Yes, having clear documentation on what apps/toolkits are supposed to do would really be great. It might be somewhat easy to *somehow* adapt LO to not hang on the attached script, but anything I can come up with so far would feel like a terrible hack that somewhat breaks the semantic model (and affects other interfaces like the Table interface) of how I currently understand tables to be modeled in LO...

> (...) Or maybe we possibly could
> improve the situation implementing AtspiCollection in LO?  But ATM it's not
> really an option as ATK doesn't seem to have it, and the GTK3 VCL uses it.

There's currently tdf#35654 for the lack of AtspiCollection support in Writer docs.

@Joanmarie: reading your tdf#35654 comment 10, I'm wondering what would have to be done on LO side to support that?
Comment 6 QA Administrators 2024-03-17 03:14:20 UTC Comment hidden (obsolete)
Comment 7 Joanmarie Diggs 2024-04-04 09:46:18 UTC
Michael: I'm not sure what exactly you're asking. Sorry!

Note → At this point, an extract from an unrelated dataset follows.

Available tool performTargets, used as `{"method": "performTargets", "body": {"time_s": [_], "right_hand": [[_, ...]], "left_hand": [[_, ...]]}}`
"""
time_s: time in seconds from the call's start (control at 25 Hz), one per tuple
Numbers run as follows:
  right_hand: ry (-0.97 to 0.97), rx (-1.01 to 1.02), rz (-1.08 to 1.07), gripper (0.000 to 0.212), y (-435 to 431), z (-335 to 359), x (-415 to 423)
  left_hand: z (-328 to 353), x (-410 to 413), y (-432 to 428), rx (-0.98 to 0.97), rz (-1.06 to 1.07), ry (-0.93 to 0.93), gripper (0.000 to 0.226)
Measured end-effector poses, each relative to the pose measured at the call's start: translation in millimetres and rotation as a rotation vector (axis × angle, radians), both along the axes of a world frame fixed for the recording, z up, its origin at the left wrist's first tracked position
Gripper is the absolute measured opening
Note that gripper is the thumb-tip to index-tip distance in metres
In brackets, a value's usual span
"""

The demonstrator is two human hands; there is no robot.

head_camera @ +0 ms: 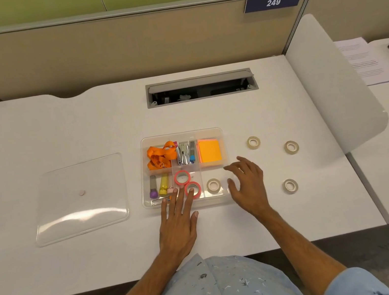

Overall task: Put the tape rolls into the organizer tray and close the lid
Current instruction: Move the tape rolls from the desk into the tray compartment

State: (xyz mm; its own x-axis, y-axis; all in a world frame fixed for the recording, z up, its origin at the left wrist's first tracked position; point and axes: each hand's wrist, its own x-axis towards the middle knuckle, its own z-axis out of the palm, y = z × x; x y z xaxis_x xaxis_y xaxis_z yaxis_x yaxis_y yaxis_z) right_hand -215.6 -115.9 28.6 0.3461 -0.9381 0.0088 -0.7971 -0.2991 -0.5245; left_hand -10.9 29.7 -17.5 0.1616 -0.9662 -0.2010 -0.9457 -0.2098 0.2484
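Observation:
A clear organizer tray sits mid-desk. Two red tape rolls lie in its front middle compartment, and a clear tape roll lies in the front right one. Three more clear tape rolls lie on the desk to the right. The clear lid lies flat to the left of the tray. My left hand lies flat with straight fingers, its fingertips over the tray's front edge and the nearer red roll. My right hand hovers with spread, relaxed fingers at the tray's right front corner, holding nothing.
The tray also holds an orange lanyard, a stapler, orange sticky notes and markers. An open cable hatch is at the back of the desk. A white divider panel stands at the right.

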Motion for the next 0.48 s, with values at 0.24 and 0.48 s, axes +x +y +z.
{"method": "performTargets", "body": {"time_s": [0.24, 0.48], "right_hand": [[-0.006, 0.012, -0.400, 0.034, -7.3, -5.1, -44.6], [0.001, 0.110, -0.705, 0.047, 5.9, -14.5, -79.5]], "left_hand": [[0.2, -0.9, 0.3, -0.029, 0.003, 0.026, 0.067], [-0.6, -0.1, 1.2, -0.052, 0.006, 0.019, 0.064]]}}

There is not yet an AtkCollection. And if I had to guess, there won't be any time soon. And if there were one, the API would likely need to change. As a consumer of AtspiCollection, I find the API confusing, complicated, and still failing to do basic things I need it to do. And when I asked the Gtk4 developers to provide an implementation for AtspiCollection, they said "yuck" (and I paraphrase only slightly). ;)

So my response to:

     reading your tdf#35654 comment 10, I'm wondering what
     would have to be done on LO side to support that?

is a shrug I'm afraid.

If I'm failing to get the real question, please clarify.
Comment 8 Michael Weghorn 2024-04-05 07:59:17 UTC
(In reply to Joanmarie Diggs from comment #7)
> Michael: I'm not sure what exactly you're asking. Sorry!
> 
> There is not yet an AtkCollection. And if I had to guess, there won't be any
> time soon. And if there were one, the API would likely need to change. As a
> consumer of AtspiCollection, I find the API confusing, complicated, and
> still failing to do basic things I need it to do. And when I asked the Gtk4
> developers to provide an implementation for AtspiCollection, they said
> "yuck" (and I paraphrase only slightly). ;)
> 
> So my response to:
> 
>      reading your tdf#35654 comment 10, I'm wondering what
>      would have to be done on LO side to support that?
> 
> is a shrug I'm afraid.
> 
> If I'm failing to get the real question, please clarify.

Back then it was unclear to me whether LO was supporting AtspiCollection in the first place. Your tdf#35654 comment 19 clarified that this is the case (at least for the gtk3 VCL plugin), as that's implemented on the ATK level by now. Therefore, I've closed tdf#35654 now and mentioned the remaining issue in bug 96492 instead, in the hope to make this a bit clearer/easier to keep track.

Reading your above comment: Do you still think that AT-SPI Collection is the way forward in the longer run?

If so, the discussion in https://gitlab.gnome.org/GNOME/gtk/-/issues/6204 contains some more information/tips on what to do instead of exposing all cells in the a11y tree, but some points (like how to expose selected cells when part of them are off-screen) would IMHO still need clarification.